Thinking rapidly, i realize that it would be just as fast if i simply rode back home and used my own computer to hunt for the right page from PG&E, which i do, only to keep coming up with pages that don’t show my full name.  Then i realize that even though they suggest PG&E, all they’re after is a bill that shows my address, and i dig into my files and find a bill from my health insurance that was sent before i went electronic.  Ta da.

So i race back to the DMV, noticing enroute that my battery level is dropping alarmingly and that it might not be adequate for two round trips to the DMV.  Fret fret, but we’ll worry about that later.  I go racing into the building and go to the window where the last woman was working, but nobody’s sitting there.  Hmmm.  There’s a woman at the next window who’s not helping anyone at the moment, and i tell her that the nice lady at the window beside her had told me to come back to her window.  Is she on a break?  Alas, she’s gone for the day.

Back to Window 17, where i’m given a new number to watch for while i worry about the whole operation shutting down before my number comes up.  But it does, and i go to a window where there’s, for a change, a guy.  He listens to a short version of my tale of woe while he examines all my papers and declares them just fine.

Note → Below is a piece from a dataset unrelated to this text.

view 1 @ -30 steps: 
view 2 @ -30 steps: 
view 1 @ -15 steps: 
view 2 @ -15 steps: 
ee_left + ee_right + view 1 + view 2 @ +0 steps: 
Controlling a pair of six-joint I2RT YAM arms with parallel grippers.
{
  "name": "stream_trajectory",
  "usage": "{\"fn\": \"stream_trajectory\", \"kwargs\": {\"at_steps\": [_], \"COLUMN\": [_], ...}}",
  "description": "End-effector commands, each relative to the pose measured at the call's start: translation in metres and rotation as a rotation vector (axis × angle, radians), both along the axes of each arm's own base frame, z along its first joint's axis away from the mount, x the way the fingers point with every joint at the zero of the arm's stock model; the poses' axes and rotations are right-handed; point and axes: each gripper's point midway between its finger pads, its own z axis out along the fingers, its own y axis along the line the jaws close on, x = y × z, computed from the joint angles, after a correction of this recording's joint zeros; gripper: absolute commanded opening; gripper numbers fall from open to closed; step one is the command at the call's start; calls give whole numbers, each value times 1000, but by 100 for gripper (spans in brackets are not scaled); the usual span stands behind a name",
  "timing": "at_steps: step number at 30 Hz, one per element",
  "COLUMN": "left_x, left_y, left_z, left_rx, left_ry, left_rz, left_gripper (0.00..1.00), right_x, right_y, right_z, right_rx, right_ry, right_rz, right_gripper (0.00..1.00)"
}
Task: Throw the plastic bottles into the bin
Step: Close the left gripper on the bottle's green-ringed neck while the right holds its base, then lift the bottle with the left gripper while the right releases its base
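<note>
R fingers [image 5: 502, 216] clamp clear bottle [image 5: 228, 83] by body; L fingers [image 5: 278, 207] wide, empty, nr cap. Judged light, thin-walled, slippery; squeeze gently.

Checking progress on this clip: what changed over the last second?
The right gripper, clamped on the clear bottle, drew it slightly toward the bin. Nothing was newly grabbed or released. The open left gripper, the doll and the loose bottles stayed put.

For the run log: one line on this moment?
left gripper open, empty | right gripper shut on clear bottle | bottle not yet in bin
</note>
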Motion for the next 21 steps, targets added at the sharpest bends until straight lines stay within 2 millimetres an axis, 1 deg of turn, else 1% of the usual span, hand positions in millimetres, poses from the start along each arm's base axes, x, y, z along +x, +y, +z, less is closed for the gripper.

What?  No problem?  Really?  I’m delirious with joy as he processes me, takes my $20, and sends me to the last stop, the photography booth.  No comb.  And i have a serious case of helmet hair.  Oh well, that’s what i look like most of the time.

So i’m done.  I have a temporary paper license to use until my new one arrives in the mail.

The rest of the good news is that i made it home before the last battery bar flickerered out.

Meanwhile, here’s a fine display of San Francisciana.  Twenty years ago an artist painted “One Tree” on that wall, and at that time there was only one small tree on the lot.  As time has passed, people keep renewing the paint as the original tree grows and others are planted.  Recently the owner of the building made the major changes seen in the photo below, moving the arrow to the right end of the building so that it no longer points at the tree and worse yet, is obscured by it.  Oh well, it’s still an icon.